## Exercise goal
Your job is to return every line in the data holding the string "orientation".

## Data shown
※ ※ ※
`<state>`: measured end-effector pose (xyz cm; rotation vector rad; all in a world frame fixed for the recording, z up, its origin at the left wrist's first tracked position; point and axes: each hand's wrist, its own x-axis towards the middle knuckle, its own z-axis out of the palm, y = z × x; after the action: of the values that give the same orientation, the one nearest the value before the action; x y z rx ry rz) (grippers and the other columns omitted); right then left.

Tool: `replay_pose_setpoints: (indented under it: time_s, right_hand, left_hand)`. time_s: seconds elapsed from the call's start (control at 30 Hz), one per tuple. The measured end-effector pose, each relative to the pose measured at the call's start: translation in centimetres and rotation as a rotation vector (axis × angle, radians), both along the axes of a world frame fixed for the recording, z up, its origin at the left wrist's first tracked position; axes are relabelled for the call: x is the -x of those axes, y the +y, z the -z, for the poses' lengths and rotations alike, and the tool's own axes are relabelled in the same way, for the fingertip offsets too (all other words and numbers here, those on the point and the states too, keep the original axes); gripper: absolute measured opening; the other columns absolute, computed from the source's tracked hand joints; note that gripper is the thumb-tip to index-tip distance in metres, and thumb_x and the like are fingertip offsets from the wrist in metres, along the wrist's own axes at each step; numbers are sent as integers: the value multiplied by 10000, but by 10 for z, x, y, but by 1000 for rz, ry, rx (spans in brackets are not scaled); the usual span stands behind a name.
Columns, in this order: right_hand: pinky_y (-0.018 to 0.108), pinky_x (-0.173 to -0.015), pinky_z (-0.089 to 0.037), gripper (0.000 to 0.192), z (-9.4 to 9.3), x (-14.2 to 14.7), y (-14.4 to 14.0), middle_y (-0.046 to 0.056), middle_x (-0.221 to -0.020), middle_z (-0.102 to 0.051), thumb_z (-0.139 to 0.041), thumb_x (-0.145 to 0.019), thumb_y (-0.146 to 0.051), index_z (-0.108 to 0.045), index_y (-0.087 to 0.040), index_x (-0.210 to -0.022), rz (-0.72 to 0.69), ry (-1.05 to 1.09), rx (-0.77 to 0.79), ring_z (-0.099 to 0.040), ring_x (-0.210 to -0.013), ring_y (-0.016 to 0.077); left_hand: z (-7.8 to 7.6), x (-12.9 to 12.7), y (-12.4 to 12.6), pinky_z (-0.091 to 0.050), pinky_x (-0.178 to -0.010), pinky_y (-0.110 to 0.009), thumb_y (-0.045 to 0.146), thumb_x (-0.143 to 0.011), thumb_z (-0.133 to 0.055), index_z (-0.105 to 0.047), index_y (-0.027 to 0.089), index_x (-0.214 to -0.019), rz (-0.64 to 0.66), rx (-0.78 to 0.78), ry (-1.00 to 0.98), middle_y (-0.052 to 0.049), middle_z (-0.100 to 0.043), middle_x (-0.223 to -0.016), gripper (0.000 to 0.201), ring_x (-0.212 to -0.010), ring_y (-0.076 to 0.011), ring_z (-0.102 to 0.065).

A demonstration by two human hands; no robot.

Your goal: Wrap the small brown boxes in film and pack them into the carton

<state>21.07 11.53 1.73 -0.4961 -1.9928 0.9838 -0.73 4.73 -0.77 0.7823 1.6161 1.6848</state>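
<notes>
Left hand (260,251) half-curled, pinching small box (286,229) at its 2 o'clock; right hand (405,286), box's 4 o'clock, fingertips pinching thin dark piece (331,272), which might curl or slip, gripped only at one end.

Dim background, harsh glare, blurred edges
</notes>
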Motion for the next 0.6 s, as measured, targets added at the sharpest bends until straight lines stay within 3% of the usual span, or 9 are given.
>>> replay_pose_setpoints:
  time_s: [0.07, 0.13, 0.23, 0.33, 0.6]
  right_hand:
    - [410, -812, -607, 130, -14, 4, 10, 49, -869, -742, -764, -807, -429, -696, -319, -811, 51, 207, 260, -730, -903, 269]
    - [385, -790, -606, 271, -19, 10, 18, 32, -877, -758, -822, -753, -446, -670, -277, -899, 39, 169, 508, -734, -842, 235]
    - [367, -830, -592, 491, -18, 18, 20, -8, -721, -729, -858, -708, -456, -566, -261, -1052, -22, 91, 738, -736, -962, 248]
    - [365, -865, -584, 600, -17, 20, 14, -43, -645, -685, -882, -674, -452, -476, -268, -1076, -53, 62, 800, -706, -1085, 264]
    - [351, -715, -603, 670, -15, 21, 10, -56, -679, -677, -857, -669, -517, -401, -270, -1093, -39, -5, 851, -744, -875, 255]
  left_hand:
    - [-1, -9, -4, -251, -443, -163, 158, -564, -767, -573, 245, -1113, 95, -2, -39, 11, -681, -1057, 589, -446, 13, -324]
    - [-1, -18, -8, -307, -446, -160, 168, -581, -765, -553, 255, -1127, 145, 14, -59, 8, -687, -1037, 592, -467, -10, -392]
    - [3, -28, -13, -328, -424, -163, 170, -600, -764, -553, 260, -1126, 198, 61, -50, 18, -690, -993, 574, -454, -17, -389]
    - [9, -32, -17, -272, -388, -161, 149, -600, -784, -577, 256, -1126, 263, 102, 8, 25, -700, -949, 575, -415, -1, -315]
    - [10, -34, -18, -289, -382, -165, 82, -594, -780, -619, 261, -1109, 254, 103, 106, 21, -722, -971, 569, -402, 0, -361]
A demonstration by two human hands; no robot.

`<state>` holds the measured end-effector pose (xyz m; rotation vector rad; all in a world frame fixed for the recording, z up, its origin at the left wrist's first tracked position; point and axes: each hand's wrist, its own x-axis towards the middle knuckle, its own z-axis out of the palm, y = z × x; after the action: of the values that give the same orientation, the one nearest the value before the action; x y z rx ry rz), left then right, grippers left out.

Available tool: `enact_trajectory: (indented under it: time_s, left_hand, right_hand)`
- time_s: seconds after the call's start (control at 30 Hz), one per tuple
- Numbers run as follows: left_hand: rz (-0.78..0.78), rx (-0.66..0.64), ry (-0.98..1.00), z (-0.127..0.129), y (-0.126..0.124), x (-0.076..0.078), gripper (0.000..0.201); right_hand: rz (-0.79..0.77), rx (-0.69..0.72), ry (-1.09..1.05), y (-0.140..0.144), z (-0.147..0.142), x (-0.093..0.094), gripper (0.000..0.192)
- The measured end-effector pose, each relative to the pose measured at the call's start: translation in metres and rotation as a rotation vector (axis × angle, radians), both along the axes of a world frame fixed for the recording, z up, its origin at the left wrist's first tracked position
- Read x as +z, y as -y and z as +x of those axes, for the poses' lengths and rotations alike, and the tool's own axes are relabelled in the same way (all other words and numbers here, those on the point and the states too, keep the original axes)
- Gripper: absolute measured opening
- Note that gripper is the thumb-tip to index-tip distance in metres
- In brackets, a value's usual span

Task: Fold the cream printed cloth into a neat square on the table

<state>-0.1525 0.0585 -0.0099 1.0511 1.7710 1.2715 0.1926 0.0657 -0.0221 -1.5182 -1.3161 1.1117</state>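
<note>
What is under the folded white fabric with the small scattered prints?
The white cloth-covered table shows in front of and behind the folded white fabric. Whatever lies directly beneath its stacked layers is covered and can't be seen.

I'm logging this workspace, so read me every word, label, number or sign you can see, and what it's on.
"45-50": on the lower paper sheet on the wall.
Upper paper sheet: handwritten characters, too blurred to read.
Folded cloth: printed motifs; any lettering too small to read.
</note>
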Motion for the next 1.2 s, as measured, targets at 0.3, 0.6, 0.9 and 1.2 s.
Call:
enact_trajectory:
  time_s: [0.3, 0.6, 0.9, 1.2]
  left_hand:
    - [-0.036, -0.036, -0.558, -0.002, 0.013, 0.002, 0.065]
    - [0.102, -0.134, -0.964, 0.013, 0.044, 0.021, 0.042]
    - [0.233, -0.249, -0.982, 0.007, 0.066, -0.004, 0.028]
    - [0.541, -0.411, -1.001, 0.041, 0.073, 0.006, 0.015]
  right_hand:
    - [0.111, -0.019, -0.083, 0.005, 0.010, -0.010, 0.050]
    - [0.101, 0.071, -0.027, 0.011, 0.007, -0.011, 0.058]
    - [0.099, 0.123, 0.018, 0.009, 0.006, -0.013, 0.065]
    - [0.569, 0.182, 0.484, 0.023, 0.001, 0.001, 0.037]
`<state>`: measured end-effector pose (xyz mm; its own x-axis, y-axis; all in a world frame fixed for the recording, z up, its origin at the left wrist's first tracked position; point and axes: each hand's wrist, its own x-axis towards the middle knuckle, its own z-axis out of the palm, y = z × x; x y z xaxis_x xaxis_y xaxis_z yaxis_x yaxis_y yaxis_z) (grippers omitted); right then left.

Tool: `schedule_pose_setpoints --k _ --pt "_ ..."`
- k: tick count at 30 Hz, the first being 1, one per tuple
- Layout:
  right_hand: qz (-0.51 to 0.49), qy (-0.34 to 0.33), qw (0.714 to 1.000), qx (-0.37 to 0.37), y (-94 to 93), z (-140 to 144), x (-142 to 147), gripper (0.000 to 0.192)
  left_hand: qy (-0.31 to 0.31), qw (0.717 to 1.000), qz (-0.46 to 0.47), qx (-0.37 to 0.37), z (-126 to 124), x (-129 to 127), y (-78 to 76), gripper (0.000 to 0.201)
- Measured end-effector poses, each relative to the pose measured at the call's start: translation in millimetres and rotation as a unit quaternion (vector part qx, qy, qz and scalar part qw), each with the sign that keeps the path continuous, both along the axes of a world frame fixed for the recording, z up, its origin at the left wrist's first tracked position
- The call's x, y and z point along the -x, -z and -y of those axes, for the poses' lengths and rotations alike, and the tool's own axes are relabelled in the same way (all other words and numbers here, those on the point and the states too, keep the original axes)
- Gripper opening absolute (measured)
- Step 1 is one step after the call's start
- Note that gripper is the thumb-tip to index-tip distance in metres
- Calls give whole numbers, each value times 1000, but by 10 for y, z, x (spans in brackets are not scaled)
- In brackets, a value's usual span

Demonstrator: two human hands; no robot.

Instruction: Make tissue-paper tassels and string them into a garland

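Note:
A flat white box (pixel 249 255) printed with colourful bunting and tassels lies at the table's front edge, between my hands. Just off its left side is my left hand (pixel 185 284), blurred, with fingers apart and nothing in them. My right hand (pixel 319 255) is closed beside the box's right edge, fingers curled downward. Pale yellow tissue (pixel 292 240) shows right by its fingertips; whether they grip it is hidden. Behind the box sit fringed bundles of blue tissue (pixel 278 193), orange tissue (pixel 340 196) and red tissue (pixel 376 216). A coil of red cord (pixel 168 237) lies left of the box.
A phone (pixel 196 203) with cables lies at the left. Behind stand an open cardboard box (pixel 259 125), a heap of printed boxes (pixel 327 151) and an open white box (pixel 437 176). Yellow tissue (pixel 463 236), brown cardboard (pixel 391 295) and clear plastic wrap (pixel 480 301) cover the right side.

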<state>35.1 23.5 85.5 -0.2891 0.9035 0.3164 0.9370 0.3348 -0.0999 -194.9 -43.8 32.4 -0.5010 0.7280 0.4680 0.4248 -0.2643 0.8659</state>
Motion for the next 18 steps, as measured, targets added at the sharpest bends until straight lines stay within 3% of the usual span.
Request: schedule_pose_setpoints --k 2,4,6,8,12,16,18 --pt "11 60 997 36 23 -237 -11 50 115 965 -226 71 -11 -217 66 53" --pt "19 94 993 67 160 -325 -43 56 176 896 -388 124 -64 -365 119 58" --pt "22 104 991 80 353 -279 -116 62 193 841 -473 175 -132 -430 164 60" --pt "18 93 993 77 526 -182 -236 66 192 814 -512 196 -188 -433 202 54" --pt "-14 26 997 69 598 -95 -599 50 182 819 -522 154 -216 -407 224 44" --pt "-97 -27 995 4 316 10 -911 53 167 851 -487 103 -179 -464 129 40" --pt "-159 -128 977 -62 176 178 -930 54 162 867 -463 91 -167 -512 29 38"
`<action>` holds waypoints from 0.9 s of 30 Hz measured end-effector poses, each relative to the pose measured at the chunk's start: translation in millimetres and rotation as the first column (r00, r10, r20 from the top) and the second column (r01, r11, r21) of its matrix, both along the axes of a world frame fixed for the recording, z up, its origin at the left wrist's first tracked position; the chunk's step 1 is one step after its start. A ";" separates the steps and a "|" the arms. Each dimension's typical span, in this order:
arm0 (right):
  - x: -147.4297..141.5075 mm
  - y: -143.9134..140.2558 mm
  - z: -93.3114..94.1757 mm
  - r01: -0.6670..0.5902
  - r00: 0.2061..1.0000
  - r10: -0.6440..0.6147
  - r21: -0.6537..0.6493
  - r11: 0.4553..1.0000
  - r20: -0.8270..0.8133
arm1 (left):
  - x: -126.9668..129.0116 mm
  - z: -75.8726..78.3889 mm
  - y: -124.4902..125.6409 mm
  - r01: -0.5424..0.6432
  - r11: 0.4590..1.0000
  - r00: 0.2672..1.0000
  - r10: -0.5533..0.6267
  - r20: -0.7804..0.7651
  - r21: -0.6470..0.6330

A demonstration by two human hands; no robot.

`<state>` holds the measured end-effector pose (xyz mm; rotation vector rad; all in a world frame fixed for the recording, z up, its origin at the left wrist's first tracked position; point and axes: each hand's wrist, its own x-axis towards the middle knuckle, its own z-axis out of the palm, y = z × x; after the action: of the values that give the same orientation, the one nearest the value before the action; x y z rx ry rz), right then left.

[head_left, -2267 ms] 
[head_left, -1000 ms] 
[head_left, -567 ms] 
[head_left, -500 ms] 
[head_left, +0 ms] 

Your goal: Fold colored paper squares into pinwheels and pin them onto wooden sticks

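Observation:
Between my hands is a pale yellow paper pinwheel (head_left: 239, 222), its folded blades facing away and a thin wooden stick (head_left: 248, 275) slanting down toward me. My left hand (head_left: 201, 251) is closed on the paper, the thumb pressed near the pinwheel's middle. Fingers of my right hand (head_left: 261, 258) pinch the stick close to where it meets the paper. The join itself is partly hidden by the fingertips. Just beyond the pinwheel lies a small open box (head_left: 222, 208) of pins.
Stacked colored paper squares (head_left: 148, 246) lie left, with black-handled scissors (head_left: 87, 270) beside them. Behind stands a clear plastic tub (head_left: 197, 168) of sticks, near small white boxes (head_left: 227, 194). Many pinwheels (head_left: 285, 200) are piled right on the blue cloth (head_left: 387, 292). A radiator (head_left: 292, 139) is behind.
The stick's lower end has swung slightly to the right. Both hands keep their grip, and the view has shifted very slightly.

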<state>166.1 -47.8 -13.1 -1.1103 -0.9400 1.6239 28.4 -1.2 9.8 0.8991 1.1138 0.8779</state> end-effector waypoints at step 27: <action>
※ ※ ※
## Exercise result
`<state>`: measured end-effector pose (xyz cm; rotation vector rad; all in a world frame fixed for the recording, z up, its origin at the left wrist's first tracked position; point and axes: each hand's wrist, its own x-axis towards the middle knuckle, its own z-axis out of the palm, y = z × x; after the action: of the values that give the same orientation, the one nearest the value before the action; x y z rx ry rz) (grippers and the other columns omitted); right then left.
`<state>` holds the measured end-effector pose (xyz m; rotation vector rad; all in a world frame fixed for the recording, z up, its origin at the left wrist's first tracked position; point and axes: each hand's wrist, its own x-axis towards the middle knuckle, its own z-axis out of the palm, y = z × x; after the action: of the values that give the same orientation, the one nearest the value before the action; x y z rx ry rz), left then right, grippers left out.
`<state>` holds the measured end-effector pose (xyz mm; rotation vector rad; all in a world frame fixed for the recording, z up, its origin at the left wrist's first tracked position; point and axes: each hand's wrist, its own x-axis towards the middle knuckle, its own z-axis out of the palm, y = z × x; after the action: of the values that give the same orientation, the one nearest the value before the action; x y z rx ry rz), right then left.

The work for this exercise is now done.